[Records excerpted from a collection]
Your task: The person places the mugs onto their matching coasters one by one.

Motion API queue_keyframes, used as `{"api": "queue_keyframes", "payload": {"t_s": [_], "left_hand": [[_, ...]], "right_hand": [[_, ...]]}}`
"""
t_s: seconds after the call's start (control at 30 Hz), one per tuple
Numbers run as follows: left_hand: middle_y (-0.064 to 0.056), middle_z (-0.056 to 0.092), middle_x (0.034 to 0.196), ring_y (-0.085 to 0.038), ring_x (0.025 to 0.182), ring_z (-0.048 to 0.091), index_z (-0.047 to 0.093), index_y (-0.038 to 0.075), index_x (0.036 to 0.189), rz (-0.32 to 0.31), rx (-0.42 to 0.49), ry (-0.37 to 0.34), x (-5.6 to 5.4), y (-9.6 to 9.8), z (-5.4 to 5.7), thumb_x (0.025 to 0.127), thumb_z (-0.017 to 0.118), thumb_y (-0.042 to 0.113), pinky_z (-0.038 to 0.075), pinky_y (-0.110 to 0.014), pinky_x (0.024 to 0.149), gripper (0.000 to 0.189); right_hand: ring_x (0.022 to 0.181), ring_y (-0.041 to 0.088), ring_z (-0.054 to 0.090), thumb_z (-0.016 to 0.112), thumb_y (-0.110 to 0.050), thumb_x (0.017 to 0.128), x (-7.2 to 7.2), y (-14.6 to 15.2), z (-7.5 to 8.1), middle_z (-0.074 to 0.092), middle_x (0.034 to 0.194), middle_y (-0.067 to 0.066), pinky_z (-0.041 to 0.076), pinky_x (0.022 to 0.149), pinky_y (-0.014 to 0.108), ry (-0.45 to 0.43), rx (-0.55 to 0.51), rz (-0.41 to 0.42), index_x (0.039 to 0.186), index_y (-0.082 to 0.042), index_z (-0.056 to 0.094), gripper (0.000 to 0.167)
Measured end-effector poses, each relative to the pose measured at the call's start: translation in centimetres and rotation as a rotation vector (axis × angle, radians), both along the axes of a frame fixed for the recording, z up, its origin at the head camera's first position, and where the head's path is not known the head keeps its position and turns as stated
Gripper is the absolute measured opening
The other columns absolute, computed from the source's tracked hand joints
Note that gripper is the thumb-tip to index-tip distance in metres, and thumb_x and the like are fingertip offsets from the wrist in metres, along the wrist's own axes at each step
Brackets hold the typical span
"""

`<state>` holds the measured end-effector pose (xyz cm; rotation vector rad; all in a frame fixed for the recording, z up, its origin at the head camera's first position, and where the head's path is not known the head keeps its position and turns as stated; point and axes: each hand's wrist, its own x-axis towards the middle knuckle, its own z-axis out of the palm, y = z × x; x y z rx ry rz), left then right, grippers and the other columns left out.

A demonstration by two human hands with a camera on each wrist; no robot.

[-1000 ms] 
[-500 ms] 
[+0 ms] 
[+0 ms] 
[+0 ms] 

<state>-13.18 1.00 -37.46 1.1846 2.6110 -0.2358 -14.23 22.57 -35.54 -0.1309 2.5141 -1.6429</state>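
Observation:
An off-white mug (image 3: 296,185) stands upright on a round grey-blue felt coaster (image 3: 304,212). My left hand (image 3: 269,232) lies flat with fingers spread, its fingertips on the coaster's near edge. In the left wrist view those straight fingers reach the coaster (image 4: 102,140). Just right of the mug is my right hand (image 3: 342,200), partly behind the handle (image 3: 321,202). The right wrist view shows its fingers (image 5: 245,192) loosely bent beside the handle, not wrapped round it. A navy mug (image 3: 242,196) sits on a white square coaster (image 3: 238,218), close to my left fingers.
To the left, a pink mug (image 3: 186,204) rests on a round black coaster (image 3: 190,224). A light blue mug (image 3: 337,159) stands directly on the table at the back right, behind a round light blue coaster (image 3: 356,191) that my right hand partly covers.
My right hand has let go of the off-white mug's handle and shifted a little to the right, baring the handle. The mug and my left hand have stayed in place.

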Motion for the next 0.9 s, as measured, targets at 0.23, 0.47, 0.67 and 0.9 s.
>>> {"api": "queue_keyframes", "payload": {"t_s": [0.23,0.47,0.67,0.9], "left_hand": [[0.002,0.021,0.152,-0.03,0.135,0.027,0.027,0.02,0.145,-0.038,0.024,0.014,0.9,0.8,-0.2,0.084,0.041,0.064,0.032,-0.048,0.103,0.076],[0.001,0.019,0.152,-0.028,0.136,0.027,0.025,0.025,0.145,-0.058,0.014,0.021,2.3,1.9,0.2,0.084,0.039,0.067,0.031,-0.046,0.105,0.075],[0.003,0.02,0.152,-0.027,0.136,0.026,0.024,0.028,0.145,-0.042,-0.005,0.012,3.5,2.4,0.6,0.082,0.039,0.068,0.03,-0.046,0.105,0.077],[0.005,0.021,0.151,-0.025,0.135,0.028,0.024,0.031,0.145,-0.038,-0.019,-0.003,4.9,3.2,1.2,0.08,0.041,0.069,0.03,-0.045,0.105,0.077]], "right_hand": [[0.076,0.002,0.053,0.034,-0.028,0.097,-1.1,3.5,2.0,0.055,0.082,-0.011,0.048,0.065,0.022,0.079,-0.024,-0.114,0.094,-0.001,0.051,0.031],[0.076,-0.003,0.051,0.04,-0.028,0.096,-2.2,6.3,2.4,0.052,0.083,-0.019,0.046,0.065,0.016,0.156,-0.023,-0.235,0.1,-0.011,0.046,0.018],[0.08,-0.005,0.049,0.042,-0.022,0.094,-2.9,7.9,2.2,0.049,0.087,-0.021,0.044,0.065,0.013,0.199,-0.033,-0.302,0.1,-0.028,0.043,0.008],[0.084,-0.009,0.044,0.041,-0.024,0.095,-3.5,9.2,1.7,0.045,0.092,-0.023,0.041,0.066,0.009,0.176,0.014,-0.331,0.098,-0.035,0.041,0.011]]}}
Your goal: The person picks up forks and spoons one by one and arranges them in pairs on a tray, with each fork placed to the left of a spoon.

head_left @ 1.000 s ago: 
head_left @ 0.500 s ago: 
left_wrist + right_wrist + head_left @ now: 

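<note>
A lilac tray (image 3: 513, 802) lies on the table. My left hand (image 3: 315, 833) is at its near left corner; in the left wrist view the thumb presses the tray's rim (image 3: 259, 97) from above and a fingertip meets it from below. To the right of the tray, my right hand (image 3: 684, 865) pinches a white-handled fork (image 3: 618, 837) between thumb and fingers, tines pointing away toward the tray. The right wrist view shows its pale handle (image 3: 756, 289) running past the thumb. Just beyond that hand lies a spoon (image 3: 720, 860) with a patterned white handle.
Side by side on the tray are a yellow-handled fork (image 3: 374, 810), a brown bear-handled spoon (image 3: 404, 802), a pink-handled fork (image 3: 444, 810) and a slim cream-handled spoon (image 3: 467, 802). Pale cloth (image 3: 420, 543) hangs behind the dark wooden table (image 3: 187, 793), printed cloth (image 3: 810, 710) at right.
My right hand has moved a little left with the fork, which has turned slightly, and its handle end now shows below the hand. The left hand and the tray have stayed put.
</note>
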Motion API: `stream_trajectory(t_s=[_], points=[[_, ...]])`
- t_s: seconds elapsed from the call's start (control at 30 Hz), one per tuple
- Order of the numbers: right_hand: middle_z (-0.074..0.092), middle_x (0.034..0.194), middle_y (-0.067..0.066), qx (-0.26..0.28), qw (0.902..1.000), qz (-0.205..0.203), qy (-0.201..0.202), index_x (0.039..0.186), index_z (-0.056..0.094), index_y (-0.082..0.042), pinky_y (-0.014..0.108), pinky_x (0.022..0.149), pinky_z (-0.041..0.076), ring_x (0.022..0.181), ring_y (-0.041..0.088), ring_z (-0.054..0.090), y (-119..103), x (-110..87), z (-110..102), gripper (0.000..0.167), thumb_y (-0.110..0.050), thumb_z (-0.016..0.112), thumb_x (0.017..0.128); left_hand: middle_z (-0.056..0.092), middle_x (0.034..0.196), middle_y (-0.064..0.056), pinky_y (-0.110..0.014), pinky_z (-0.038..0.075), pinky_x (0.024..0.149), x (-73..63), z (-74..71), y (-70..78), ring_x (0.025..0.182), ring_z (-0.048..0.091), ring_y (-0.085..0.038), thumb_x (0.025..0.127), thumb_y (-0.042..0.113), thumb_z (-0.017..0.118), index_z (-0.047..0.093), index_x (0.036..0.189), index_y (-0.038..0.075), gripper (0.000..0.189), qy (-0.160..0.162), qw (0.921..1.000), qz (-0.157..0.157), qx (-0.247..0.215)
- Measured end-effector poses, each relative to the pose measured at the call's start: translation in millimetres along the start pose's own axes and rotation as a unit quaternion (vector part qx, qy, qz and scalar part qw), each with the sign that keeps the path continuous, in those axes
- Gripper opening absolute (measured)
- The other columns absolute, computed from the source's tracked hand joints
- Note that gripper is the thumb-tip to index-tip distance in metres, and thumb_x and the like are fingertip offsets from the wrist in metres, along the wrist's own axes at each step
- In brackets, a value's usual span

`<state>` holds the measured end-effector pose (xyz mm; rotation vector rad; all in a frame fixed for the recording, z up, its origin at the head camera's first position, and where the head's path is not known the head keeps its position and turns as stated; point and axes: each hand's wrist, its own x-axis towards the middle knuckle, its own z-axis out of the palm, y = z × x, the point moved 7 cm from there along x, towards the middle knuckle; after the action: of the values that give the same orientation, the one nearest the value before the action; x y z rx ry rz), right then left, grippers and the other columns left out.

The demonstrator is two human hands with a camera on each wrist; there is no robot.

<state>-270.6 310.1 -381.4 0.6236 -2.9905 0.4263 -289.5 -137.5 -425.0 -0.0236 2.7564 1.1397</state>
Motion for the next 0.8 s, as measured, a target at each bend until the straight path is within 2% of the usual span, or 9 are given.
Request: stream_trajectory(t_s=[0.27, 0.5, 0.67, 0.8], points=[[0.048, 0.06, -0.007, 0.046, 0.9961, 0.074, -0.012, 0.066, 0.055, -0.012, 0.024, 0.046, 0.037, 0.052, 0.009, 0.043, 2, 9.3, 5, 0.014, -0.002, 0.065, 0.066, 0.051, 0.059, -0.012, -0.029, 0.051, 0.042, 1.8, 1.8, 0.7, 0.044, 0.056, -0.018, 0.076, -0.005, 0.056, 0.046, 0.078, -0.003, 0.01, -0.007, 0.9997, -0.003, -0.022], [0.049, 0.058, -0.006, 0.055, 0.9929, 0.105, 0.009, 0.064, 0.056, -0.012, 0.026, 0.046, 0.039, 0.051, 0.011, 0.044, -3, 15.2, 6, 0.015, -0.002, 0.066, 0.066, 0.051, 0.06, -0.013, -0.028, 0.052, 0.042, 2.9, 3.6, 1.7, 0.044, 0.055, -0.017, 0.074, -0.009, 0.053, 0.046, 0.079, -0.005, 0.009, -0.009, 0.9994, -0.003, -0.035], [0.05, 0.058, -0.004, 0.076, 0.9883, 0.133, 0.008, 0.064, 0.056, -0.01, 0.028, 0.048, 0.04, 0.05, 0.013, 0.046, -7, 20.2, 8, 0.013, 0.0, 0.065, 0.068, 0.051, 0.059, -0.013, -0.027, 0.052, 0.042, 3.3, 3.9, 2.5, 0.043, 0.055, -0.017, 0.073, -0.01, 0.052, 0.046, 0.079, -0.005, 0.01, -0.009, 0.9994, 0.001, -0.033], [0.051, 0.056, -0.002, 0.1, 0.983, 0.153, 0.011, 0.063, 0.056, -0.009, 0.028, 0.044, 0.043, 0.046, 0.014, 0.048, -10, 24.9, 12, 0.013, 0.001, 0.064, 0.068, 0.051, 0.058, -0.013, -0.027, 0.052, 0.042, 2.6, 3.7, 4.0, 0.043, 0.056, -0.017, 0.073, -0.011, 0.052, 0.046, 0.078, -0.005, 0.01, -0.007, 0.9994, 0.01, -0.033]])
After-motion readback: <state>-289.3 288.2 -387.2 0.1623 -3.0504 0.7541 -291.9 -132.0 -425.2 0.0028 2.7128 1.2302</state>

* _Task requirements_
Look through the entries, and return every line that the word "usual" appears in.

* _Answer section_
- In brackets, a value's usual span
Motion for the next 0.8 s, as measured, a target at each bend until the straight path is within 2% of the usual span, or 9 are given.

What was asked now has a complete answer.